Moins de sel dans les plats prêts à l'emploi

Migros s’efforce en permanence de réduire la teneur en sel de ses produits prêts à l’emploi, une consommation excessive de cet ingrédient pouvant nuire à la santé.

Les Suisses absorbent en moyenne neuf grammes de sel par jour, soit près de deux fois la quantité recommandée par l’Organisation mondiale de la santé (OMS).
Les Suisses absorbent en moyenne neuf grammes de sel par jour, soit près de deux fois la quantité recommandée par l’Organisation mondiale de la santé (OMS). photo: Istockphoto

Jadis, le pain et le sel représentaient des cadeaux de premier choix pour qui emménageait dans une nouvelle maison. Si le second, difficile et coûteux à produire, était considéré un peu partout comme un article de luxe, il constituait déjà l’une des composantes essentielles de l’alimentation.

Un à deux grammes de sel par jour sont nécessaires pour réguler la quantité d’eau dans l’organisme, favoriser la digestion et assurer le bon fonctionnement du système nerveux. Ce condiment fait en outre ressortir la saveur des aliments et prolonge leur durée de conservation. Cependant, les Suisses en absorbent en moyenne neuf grammes par jour, soit près de deux fois la quantité recommandée par l’Organisation mondiale de la santé (OMS).
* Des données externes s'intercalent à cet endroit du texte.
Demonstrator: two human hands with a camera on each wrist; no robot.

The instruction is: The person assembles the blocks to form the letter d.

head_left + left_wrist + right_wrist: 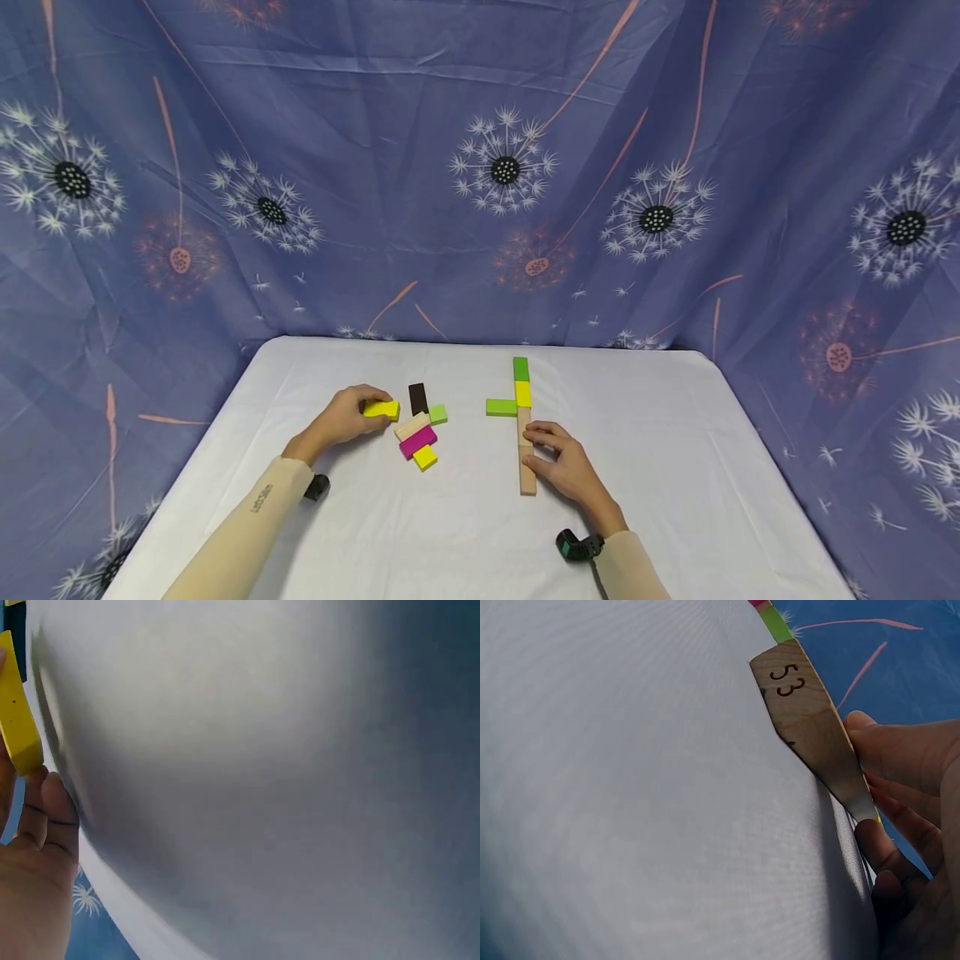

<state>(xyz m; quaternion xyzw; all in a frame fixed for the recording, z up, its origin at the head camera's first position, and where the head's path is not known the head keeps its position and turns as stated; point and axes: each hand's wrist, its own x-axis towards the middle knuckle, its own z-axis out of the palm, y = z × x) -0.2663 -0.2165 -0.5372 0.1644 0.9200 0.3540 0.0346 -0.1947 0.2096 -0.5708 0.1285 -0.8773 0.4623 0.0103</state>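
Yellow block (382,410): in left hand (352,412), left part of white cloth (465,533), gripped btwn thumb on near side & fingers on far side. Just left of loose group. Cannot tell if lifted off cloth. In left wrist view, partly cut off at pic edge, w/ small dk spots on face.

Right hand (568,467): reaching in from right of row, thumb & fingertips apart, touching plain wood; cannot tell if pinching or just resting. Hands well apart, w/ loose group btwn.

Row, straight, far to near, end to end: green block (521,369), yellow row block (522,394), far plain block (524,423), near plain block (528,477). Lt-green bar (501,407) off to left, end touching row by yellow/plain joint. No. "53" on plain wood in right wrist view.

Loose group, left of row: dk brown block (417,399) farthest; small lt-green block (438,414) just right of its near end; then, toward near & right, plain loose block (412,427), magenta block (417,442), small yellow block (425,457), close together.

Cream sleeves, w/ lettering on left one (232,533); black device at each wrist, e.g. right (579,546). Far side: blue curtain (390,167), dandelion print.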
Une consommation excessive de sel est en effet soupçonnée de favoriser l’hypertension et les maladies cardiovasculaires.

Les produits transformés comptent parmi les principaux responsables de ce déséquilibre, comme l’indique Annina Erb, responsable Alimentation et Santé à Migros: «Quelque 70 à 80% du sel que nous ingérons provient de cette catégorie d’aliments, qui comprend le pain, le fromage, les soupes, les plats préparés et les produits carnés.»
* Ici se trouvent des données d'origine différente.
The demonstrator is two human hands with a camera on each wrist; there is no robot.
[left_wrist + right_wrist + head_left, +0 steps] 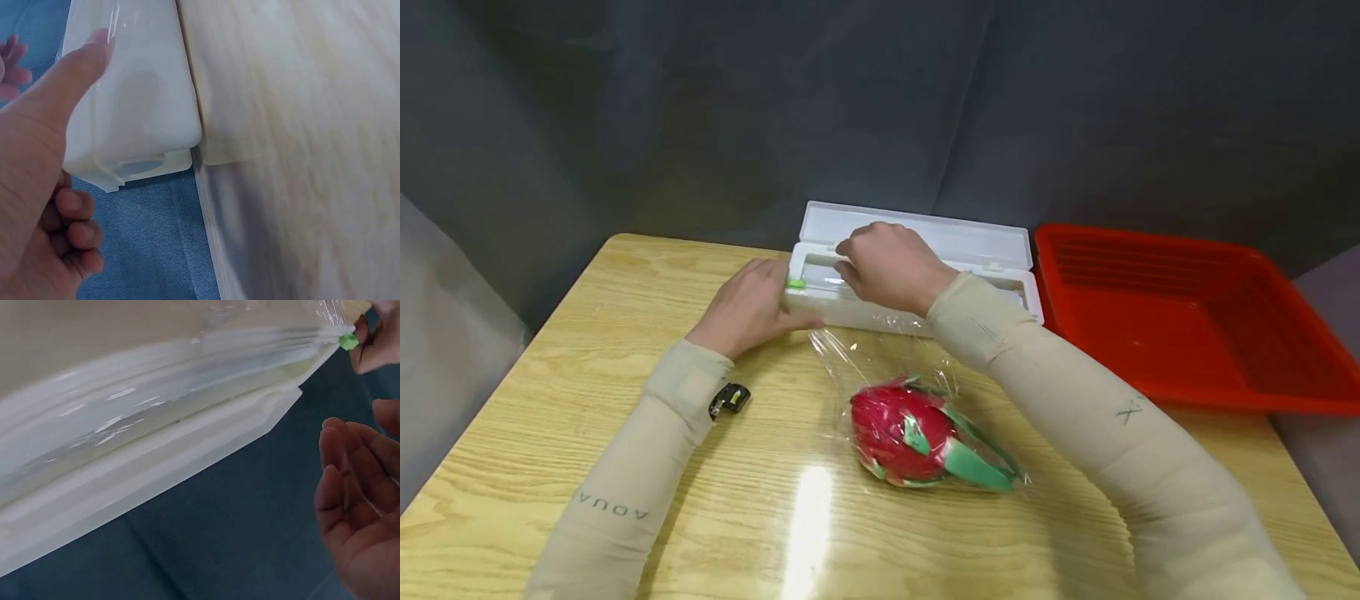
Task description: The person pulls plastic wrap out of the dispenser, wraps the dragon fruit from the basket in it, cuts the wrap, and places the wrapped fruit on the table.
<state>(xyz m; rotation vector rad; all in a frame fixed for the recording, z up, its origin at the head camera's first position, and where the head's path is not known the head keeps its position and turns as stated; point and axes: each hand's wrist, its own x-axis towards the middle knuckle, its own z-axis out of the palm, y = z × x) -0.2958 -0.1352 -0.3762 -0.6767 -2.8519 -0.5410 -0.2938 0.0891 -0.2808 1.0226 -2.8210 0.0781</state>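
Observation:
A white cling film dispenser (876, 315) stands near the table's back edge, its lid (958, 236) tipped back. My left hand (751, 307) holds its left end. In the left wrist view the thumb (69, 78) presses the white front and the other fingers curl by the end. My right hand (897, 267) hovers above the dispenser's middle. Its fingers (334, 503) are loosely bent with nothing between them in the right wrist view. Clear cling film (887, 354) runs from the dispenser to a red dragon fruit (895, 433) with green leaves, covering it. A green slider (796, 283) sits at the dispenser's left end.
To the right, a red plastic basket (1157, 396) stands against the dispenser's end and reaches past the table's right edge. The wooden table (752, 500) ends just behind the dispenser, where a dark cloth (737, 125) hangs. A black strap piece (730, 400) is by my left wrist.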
Migros contribue à promouvoir la santé de ses clients

Migros a depuis longtemps réduit la teneur en sel de ses pains. Dans le cadre de Génération M, l’enseigne avait en outre promis qu’elle en ferait de même pour 170 produits prêts à l’emploi d’ici fin 2012 afin de soutenir une initiative de l’OFSP (Office fédéral de la santé publique) et de promouvoir la santé de ses clients.
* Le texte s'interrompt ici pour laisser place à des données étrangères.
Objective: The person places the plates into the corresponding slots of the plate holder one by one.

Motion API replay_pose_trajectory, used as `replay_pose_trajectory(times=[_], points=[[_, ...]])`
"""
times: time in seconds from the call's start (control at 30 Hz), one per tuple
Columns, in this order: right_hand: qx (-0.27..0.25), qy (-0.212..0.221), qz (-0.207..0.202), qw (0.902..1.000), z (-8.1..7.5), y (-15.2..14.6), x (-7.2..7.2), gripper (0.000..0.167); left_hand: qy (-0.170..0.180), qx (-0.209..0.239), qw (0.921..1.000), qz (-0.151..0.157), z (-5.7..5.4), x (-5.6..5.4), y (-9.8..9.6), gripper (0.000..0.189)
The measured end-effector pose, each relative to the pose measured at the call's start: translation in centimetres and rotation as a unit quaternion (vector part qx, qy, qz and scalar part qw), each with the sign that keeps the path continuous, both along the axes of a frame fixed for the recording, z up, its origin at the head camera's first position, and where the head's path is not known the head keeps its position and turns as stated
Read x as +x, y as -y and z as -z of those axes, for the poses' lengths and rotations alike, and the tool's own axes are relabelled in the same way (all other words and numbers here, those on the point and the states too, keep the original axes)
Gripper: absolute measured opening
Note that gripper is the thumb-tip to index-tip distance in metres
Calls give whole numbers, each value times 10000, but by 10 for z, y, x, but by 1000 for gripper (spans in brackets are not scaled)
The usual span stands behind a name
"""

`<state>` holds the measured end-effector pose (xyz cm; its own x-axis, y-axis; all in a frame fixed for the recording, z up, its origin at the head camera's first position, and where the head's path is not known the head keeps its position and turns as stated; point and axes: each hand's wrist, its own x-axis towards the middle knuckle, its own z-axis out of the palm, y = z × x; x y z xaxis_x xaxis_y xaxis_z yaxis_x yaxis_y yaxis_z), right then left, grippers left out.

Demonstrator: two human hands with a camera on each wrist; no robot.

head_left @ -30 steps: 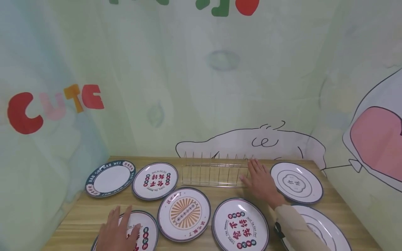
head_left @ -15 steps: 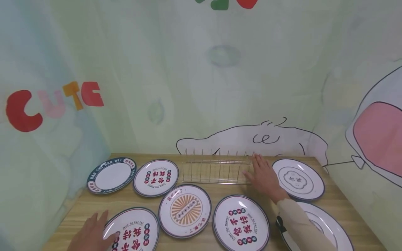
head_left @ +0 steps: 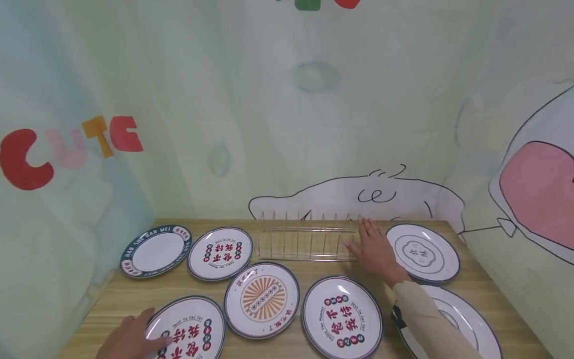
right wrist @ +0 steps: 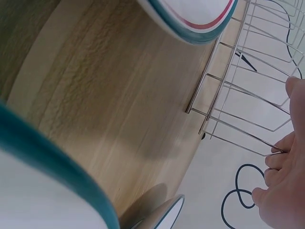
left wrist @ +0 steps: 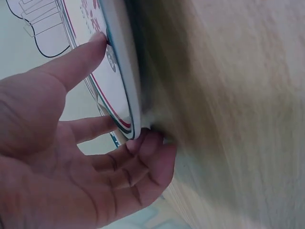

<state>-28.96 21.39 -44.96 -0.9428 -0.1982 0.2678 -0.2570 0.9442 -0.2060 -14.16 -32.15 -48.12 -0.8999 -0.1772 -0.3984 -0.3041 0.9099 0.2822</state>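
Note:
My left hand is at the left rim of a white plate with red lettering, at the front left of the table. In the left wrist view its thumb lies on the plate's face while curled fingers reach under the rim, pinching it. At the back, my right hand grips the right end of a wire dish rack. The right wrist view shows fingers curled at the end wires of the rack. No plate stands in its slots.
Around the rack lie a green-rimmed plate, a red-lettered plate, a sunburst plate, another red-lettered plate and two plain-patterned plates at right, the far one and the near one. A printed curtain hangs behind the table.
My left hand has moved left from over the front-left plate to its rim and now pinches it. The right hand stays at the rack's end. The head view has tilted slightly.

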Motion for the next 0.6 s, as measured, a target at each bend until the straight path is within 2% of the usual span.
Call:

A cette date, le distributeur avait respecté son engagement à hauteur de 80%, c’est-à-dire pour 140 produits. «Nous nous sommes rendu compte que pour plusieurs articles, les clients n’étaient pas prêts à accepter la contrepartie gustative d’une baisse brutale de la teneur en sel, explique Annina Erb. Nous avons donc préféré une réduction progressive, qui a pris plus de temps que prévu.»

Mais si Migros a manqué de peu son objectif, elle n’est pas restée inactive pour autant: «L’année dernière, nous avons poursuivi sur cette voie et sommes parvenus à diminuer étape par étape la teneur en sel de 20 soupes et plats prêts à l’emploi supplémentaires», se réjouit la collaboratrice de Migros.

Les nouvelles recettes de plats «convenience» ont été scrupuleusement testées – diverses quantités de sel y ont été ajoutées avant dégustation. Résultat: les produits sélectionnés étaient moins salés, mais tout aussi savoureux que leur variante originale.